Afundar, afogar, morrer

Você devia fazer natação, disseram. Mas disseram assim, como se fosse a coisa mais natural, como se não soubessem que eu nunca havia entrado nem em piscina de bolinha. É bom para a coluna, explicaram. Não duvidei, mas nem por isso me senti mais motivado. Até então eu havia orientado a minha vida de modo a manter uma respeitosa distância de tudo que fosse aquático. Nunca havia tomado banho de piscina, nunca havia ido à praia. Isto é, fui uma vez à praia, durante uma excursão do colégio. Lá me aconteceram coisas bastante desagradáveis, como escorregar em uma pedra e me apaixonar pela primeira vez. Eu queria olhar o mar, pois era o único que nunca o havia visto, mas descobri uma menina que olhava para mim, e desde então eu não vi mais mar nenhum – mudei de abismo, troquei de vertigem.

A verdade é que, para mim, não havia muita diferença entre uma piscina e o mar: tudo era água, tudo podia me fazer morrer afogado. Mas eu sou um desses espíritos que, de tanto insistirem, acaba fazendo o que pedem, de modo que, dali a algumas semanas, lá estava eu na minha primeira aula de natação. Sentia calafrios – um pouco porque estava frio e eu vestia apenas uma sunga, e um pouco de medo mesmo. O professor, ao se deparar com aquele rapaz branquelo, franzino e desengonçado, deve ter se lembrado imediatamente do dia em que o Mr. Bean foi a uma piscina pública. Contendo o riso, mandou-me entrar na parte mais rasa da piscina. Para lá segui, não sem antes encomendar vivamente a minha alma.

Primeiro, botei o pé na água para me certificar da temperatura. Gelada, como eu temia. Olhei ao redor, na esperança de alguma saída, mas não vi nada. Suspirei, fechei os olhos, e tive a impressão de que todo mundo me observava. Era preciso fazer algo logo, se demorasse mais um pouco o professor viria perguntar o que estava acontecendo. A piscina já estava cheia de crianças, e aquele baita marmanjo ali, parado, com medinho de entrar. Pois bem: entrei.

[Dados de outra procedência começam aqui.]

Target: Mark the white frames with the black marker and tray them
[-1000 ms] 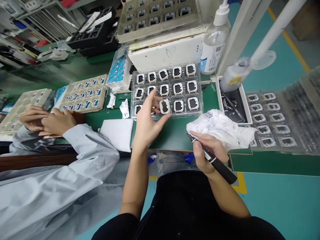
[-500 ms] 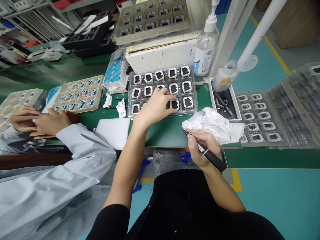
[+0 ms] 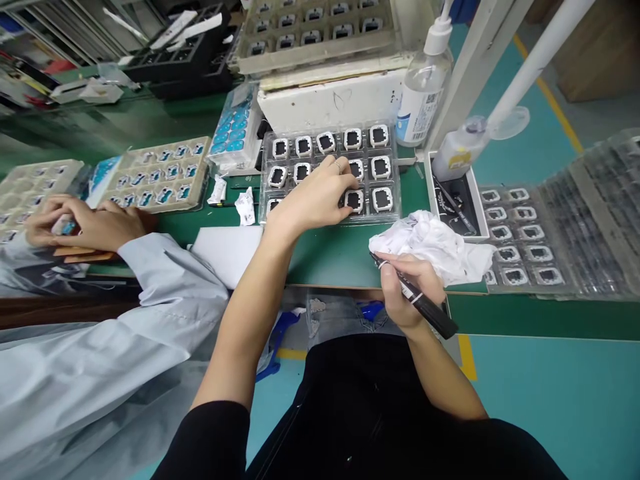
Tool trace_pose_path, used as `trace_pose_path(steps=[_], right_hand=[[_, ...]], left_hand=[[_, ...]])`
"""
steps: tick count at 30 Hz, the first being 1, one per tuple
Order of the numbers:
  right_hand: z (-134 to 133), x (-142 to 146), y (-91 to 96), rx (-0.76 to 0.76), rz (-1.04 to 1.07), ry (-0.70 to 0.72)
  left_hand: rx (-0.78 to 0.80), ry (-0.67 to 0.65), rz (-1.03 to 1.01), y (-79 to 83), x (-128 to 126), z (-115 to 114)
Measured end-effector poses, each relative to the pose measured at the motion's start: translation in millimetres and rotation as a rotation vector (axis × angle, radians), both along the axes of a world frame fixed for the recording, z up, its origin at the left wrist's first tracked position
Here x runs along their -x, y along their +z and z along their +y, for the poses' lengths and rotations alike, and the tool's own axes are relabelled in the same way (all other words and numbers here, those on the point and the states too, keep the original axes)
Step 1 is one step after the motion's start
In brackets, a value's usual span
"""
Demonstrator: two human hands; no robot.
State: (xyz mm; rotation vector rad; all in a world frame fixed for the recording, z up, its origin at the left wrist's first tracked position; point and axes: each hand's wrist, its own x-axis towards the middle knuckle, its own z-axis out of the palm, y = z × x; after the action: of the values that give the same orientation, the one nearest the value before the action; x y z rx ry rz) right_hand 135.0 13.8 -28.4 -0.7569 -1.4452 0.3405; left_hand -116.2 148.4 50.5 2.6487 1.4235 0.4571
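Clear plastic tray of white-framed square parts lies on the green bench, its far edge against a white foam box. The left hand is laid palm down over the tray's middle and near rows with its fingers bent. The fingertips touch the parts beside one dark-centred piece, but the hand hides whether any part is pinched. The right hand is clenched around a black marker with a white band. It rests at the bench's front edge, with the marker tip pointing up and left towards a crumpled white cloth. The cloth lies just beside the tray's near right corner. A pump bottle behind the tray carries a blue and white label, and a small squeeze bottle carries a yellow one; the print on both is too small to read. Bare bench lies between the tray's near rim and the front edge. To the left, a co-worker's hands in pale sleeves work well apart from the tray, near a beige tray.
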Motion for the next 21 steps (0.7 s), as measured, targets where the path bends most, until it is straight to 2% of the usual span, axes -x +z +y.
trace_pose_path(steps=[3,8,12,14,16,21], right_hand=[[1,1,0.1,-0.011,0.019,0.005],[2,4,-0.2,-0.039,0.023,-0.013],[3,4,-2.8,-0.046,0.048,-0.022],[2,3,-4.5,-0.023,0.087,-0.026],[1,2,-5.4,0.021,0.142,-0.03],[-4,1,0.0,0.177,0.315,0.054]], left_hand=[[0.005,-0.001,0.002,-5.7,2,0],[-0.023,0.014,-0.022,-17.6,6,13],[-0.088,-0.015,-0.202,-15.0,14,8],[-0.069,-0.016,-0.392,-16.4,17,-10],[-0.016,-0.007,-0.627,-24.8,13,-38],[-0.036,0.069,-1.138,-65.3,-28,-117]])
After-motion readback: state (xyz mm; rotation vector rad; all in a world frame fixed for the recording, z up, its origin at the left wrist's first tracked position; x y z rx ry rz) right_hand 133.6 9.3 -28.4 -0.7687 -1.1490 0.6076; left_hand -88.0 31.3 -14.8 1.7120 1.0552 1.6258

Eu achava que já havia feito o bastante, mas o professor – homem sádico – mandou que eu fosse caminhando até a outra borda. Tentei dar um passo, me desequilibrei, me desesperei, achei que fosse me afogar, que a morte vinha me tragar. Pouco adiantava o professor me lembrar que aquela era a parte mais rasa da piscina. Mesmo assim, heroicamente, cheguei ao outro lado. Havia vencido a batalha da minha vida. No outro dia, amanheci tremendo de febre.

Com o tempo, passei a acreditar que não morreria afogado – pelo menos não naquela parte da piscina. Além do mais, eu sempre tinha ao alcance uma prancha ou um macarrão. Já agia com certa naturalidade, e esse foi o meu mal, porque, vendo isso, o professor achou que já estava na hora de eu ir até a parte mais funda da piscina, lá onde não havia como encostar os pés no chão. Meus medos renasceram, tive muitos pesadelos ao som de “Oceans” do Pearl Jam. Sentia que perderia o controle das mãos ao tocar a parede, que não conseguiria me virar para voltar, que não conseguiria agarrar uma das raias – que iria afundar, afogar, morrer.

Não aconteceu, é certo. Sobrevivi e hoje posso dizer aos meus filhos: enquanto estiver ao alcance de vocês, evitem os problemas de coluna.